The original plan had been to head to Perth for two nights from here, but it had become very apparent that this would be far too long a distance to fly for such a short stay. Instead, we flew a few hours south to the opal mining town of Coober Pedy.
We departed from Ayers Rock airport and flew the official scenic flight route out towards and along one side of the rock, before doubling back around Kata Tjuta and then turning south on course. The rock was just as magnificent from the air as from the ground! We had something of a headwind as we flew south; it seemed we’d had a headwind nearly all the way around the route, which was a little frustrating. It was a much shorter flight than trying to make it all the way to Perth and back, and we were very happy with the rerouting decision that we’d made.
We landed in Coober Pedy and tied down, before figuring out how to get into town. The manager of the “Mud Hut Motel”, one of our chosen accommodation options, showed up at the airport shortly after we’d called her; she ran the local Avis and Budget franchise and gave us a rental car to drive to the motel, telling us to just leave it parked outside check-in! As it turned out, nothing was very far in Coober Pedy and the motel was just a few minutes drive. On the way we dropped Ollie at his choice of budget accommodation which he soon reported to us was 100% deserted and giving him strong “Hotel California” vibes.
Coober Pedy, with fewer than 1,800 residents these days, is famous for its underground “dugout” homes – the soft rock is ideal for burrowing into to make a residence, which will then stay at a steady temperature. The practice seems to have started by making use of exhausted mine workings, and much of the town is now underground, indeed it’s one of the features that brings tourists in.

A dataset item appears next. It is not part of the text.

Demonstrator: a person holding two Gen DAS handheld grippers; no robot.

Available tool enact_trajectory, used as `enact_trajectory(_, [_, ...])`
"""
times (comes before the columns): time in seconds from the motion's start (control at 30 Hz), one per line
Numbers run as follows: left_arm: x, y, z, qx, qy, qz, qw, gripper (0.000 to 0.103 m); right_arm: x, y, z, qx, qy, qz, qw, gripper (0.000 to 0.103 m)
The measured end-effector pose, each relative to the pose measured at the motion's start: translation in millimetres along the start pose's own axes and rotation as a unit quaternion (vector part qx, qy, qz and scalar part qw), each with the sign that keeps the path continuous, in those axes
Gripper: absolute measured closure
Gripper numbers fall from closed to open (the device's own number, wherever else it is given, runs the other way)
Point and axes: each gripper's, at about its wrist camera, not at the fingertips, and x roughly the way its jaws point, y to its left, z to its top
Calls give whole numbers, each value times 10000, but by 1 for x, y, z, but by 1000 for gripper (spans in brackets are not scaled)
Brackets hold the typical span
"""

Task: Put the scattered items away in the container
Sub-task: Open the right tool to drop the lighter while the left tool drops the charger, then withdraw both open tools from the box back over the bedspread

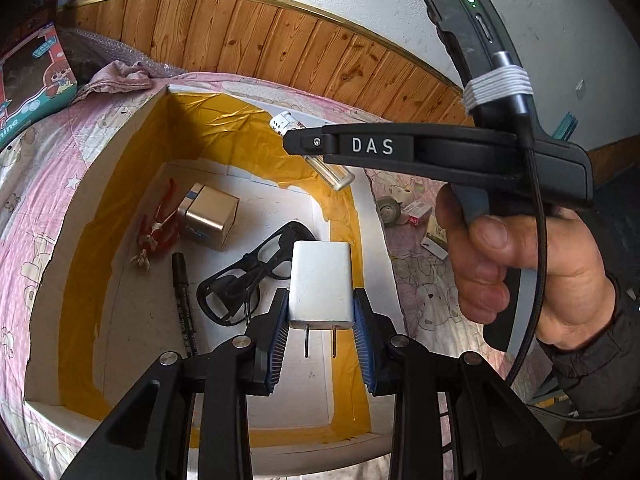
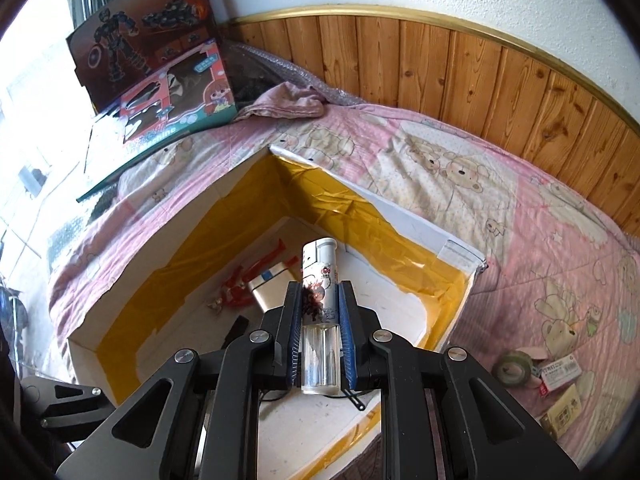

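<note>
My left gripper point(image 1: 321, 304) is shut on a white plug charger point(image 1: 321, 286), prongs toward the camera, held above the white box point(image 1: 132, 184) lined with yellow tape. My right gripper point(image 2: 320, 300) is shut on a clear lighter point(image 2: 320, 312) with a printed wrap, also over the box point(image 2: 400, 208). In the left wrist view the right gripper point(image 1: 290, 142) reaches in from the right with the lighter point(image 1: 332, 170) in its tip. Inside the box lie a gold power bank point(image 1: 210, 216), a red toy figure point(image 1: 160, 228), black glasses point(image 1: 248, 276) and a black marker point(image 1: 184, 300).
The box rests on a pink bear-print bedspread point(image 2: 500, 200). To its right lie a tape roll point(image 2: 513, 367), a small red-and-white packet point(image 2: 560, 372) and a small carton point(image 2: 564, 410). Toy boxes point(image 2: 176, 92) lean at the back left. Wooden wall panelling point(image 2: 440, 72) runs behind.
</note>
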Motion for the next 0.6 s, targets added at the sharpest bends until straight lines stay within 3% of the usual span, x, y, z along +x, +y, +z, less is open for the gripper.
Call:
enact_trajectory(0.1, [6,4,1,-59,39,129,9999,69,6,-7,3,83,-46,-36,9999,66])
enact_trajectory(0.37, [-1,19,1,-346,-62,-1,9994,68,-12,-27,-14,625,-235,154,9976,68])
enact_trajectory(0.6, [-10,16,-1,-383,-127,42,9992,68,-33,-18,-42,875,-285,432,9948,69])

We didn’t do too much that afternoon, as the heat was draining. We found a cafe for lunch after a failed attempt at visiting the well reviewed bakery (which was now shut down), and then rested in the rooms through the main heat of the afternoon. Late that day we took the short walk across the road to the Outback Bar and Grill, part restaurant and part petrol station. The food was excellent!
We could sleep in a little later than normal, and all met up at a little before 10 at the Umoona Opal Mine and Museum. After an introductory video about the history of the town, and the opal mining process, we were taken on a tour of the underground areas. The first places we visited were a pair of residences; the older showing how an underground home was back in the 70s, and the newer still being in use by the night time caretaker of the museum. From here we ventured down to see the old mine workings. Our guide for all this was none other than the old miner himself, now in his 80s, who had worked this claim! We couldn’t have asked for a more authentic experience.
A few doors down from the museum was a combined art gallery/kangaroo orphanage. We went along in time for the noon feeding. The heat was so strong that, we were told, the kangaroos were on strike and hiding in the shade. We did still get to see and pet a 6-month old orphan who was being rehabilitated after her mother was killed on the highway.
Feeding over, the owner suggested a route to us, and we wandered off in the midday sun past the underground Comfort Inn (where we stopped to have a look around and a cold drink), and up to the “Big Winch” lookout point. There was no shortage of unusual things to see, as the photos bear witness to!
We lunched at the same cafe as the day before, and then visited the town bookshop (also the town AVGAS supplier, it turned out). After this, another afternoon rest, and dinner at John’s Pizza Bar; apparently rated the 5th best in Australia. It wasn’t bad, but I’m not sure I’d rate it quite that highly.